Your task
Would you repeat each of the lines below exactly?

##### Exercise data #####

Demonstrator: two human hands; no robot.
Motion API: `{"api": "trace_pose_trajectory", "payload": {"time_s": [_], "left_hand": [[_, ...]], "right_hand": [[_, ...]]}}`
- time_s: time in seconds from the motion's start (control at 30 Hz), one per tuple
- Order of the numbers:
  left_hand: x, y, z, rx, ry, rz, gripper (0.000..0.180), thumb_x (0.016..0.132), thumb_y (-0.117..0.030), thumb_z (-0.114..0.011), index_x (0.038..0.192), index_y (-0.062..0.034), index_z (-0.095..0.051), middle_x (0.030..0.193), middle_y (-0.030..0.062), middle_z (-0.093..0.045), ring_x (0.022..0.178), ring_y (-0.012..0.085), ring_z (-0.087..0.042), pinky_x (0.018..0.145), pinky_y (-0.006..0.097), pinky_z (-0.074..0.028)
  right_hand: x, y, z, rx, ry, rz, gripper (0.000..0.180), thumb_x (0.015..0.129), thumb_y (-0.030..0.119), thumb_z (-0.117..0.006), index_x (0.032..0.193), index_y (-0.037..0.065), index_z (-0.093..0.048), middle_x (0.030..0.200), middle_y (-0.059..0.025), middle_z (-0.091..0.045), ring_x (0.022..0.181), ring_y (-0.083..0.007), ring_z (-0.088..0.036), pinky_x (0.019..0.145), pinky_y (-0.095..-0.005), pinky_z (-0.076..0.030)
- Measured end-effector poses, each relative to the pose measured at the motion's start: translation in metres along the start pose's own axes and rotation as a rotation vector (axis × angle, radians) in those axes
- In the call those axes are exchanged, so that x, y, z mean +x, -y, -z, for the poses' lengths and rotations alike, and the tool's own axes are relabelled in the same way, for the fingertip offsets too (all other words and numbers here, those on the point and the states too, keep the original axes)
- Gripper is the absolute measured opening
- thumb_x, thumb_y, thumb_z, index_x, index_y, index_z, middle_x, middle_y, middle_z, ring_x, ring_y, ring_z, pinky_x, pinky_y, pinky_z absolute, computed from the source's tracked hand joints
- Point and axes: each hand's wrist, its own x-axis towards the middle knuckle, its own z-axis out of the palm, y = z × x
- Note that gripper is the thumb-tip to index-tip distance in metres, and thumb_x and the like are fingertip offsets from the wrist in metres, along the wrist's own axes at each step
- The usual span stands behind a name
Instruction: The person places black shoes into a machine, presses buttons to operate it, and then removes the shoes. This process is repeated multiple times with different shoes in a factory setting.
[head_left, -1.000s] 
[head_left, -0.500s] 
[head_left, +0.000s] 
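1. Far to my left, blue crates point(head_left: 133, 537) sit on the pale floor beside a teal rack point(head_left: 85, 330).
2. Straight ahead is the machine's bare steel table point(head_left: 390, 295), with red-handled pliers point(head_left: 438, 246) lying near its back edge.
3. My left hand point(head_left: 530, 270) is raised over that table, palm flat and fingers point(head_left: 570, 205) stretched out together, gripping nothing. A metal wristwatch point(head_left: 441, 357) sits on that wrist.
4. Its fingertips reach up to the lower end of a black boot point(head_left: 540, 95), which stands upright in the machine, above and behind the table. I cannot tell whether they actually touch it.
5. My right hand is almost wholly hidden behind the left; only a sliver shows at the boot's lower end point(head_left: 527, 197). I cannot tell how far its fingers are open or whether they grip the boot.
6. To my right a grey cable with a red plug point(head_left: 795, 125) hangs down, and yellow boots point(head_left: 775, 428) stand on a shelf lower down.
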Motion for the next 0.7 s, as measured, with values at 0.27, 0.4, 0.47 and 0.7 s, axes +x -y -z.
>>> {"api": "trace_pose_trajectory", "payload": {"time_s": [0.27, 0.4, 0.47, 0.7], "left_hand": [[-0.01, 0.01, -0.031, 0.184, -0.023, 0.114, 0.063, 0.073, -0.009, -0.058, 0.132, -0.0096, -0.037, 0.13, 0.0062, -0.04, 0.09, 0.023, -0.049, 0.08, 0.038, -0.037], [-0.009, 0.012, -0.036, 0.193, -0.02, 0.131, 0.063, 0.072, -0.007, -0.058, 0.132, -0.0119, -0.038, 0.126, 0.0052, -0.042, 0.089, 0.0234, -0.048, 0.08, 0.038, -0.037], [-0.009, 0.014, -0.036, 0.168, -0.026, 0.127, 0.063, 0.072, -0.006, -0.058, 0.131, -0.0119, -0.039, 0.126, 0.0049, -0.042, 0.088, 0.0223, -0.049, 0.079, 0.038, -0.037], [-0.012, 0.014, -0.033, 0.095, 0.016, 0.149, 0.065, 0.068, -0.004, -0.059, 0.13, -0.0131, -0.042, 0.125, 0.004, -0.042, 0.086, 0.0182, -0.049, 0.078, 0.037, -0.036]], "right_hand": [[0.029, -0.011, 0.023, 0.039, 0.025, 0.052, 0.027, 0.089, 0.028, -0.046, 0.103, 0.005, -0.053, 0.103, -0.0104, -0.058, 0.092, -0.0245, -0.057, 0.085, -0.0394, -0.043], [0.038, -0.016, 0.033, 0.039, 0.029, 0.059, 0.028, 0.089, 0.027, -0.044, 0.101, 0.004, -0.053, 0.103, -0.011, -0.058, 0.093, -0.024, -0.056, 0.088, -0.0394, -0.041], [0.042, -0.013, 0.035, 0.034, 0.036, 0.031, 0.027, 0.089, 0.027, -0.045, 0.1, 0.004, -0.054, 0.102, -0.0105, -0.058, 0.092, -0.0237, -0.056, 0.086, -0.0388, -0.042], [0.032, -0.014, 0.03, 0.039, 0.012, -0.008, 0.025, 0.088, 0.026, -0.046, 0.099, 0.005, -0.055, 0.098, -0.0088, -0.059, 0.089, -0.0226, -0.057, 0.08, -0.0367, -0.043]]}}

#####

Answer section
Demonstrator: two human hands; no robot.
Motion API: `{"api": "trace_pose_trajectory", "payload": {"time_s": [_], "left_hand": [[_, ...]], "right_hand": [[_, ...]]}}`
- time_s: time in seconds from the motion's start (control at 30 Hz), one per tuple
- Order of the numbers:
  left_hand: x, y, z, rx, ry, rz, gripper (0.000..0.180), thumb_x (0.016..0.132), thumb_y (-0.117..0.030), thumb_z (-0.114..0.011), index_x (0.038..0.192), index_y (-0.062..0.034), index_z (-0.095..0.051), middle_x (0.030..0.193), middle_y (-0.030..0.062), middle_z (-0.093..0.045), ring_x (0.022..0.178), ring_y (-0.012..0.085), ring_z (-0.087..0.042), pinky_x (0.018..0.145), pinky_y (-0.006..0.097), pinky_z (-0.074..0.028)
  right_hand: x, y, z, rx, ry, rz, gripper (0.000..0.180), thumb_x (0.015..0.129), thumb_y (-0.030..0.119), thumb_z (-0.117..0.006), index_x (0.032..0.193), index_y (-0.037..0.065), index_z (-0.093..0.048), middle_x (0.030..0.200), middle_y (-0.059..0.025), middle_z (-0.091..0.045), ring_x (0.022..0.181), ring_y (-0.083..0.007), ring_z (-0.088..0.036), pinky_x (0.019..0.145), pinky_y (-0.095..-0.005), pinky_z (-0.076..0.030)
- Measured end-effector poses, each relative to the pose measured at the motion's start: translation in metres along the start pose's own axes and rotation as a rotation vector (axis × angle, radians) in those axes
- In the call those axes are exchanged, so that x, y, z mean +x, -y, -z, for the poses' lengths and rotations alike, and the tool's own axes are relabelled in the same way, for the fingertip offsets too (all other words and numbers here, those on the point and the states too, keep the original axes)
- Gripper is the absolute measured opening
- thumb_x, thumb_y, thumb_z, index_x, index_y, index_z, middle_x, middle_y, middle_z, ring_x, ring_y, ring_z, pinky_x, pinky_y, pinky_z absolute, computed from the source's tracked hand joints
- Point and axes: each hand's wrist, its own x-axis towards the middle knuckle, its own z-axis out of the palm, y = z × x
- Note that gripper is the thumb-tip to index-tip distance in metres, and thumb_x and the like are fingertip offsets from the wrist in metres, along the wrist's own axes at each step
- The usual span stands behind a name
Instruction: The person places black shoes into a machine, presses buttons to operate it, and then removes the shoes. This process is repeated multiple times with different shoes in a factory setting.
[head_left, -1.000s] 
[head_left, -0.500s] 
[head_left, +0.000s] 
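1. Far to my left, blue crates point(head_left: 133, 537) sit on the pale floor beside a teal rack point(head_left: 85, 330).
2. Straight ahead is the machine's bare steel table point(head_left: 390, 295), with red-handled pliers point(head_left: 438, 246) lying near its back edge.
3. My left hand point(head_left: 530, 270) is raised over that table, palm flat and fingers point(head_left: 570, 205) stretched out together, gripping nothing. A metal wristwatch point(head_left: 441, 357) sits on that wrist.
4. Its fingertips reach up to the lower end of a black boot point(head_left: 540, 95), which stands upright in the machine, above and behind the table. I cannot tell whether they actually touch it.
5. My right hand is almost wholly hidden behind the left; only a sliver shows at the boot's lower end point(head_left: 527, 197). I cannot tell how far its fingers are open or whether they grip the boot.
6. To my right a grey cable with a red plug point(head_left: 795, 125) hangs down, and yellow boots point(head_left: 775, 428) stand on a shelf lower down.
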Motion for the next 0.7 s, as measured, with values at 0.27, 0.4, 0.47 and 0.7 s, axes +x -y -z.
>>> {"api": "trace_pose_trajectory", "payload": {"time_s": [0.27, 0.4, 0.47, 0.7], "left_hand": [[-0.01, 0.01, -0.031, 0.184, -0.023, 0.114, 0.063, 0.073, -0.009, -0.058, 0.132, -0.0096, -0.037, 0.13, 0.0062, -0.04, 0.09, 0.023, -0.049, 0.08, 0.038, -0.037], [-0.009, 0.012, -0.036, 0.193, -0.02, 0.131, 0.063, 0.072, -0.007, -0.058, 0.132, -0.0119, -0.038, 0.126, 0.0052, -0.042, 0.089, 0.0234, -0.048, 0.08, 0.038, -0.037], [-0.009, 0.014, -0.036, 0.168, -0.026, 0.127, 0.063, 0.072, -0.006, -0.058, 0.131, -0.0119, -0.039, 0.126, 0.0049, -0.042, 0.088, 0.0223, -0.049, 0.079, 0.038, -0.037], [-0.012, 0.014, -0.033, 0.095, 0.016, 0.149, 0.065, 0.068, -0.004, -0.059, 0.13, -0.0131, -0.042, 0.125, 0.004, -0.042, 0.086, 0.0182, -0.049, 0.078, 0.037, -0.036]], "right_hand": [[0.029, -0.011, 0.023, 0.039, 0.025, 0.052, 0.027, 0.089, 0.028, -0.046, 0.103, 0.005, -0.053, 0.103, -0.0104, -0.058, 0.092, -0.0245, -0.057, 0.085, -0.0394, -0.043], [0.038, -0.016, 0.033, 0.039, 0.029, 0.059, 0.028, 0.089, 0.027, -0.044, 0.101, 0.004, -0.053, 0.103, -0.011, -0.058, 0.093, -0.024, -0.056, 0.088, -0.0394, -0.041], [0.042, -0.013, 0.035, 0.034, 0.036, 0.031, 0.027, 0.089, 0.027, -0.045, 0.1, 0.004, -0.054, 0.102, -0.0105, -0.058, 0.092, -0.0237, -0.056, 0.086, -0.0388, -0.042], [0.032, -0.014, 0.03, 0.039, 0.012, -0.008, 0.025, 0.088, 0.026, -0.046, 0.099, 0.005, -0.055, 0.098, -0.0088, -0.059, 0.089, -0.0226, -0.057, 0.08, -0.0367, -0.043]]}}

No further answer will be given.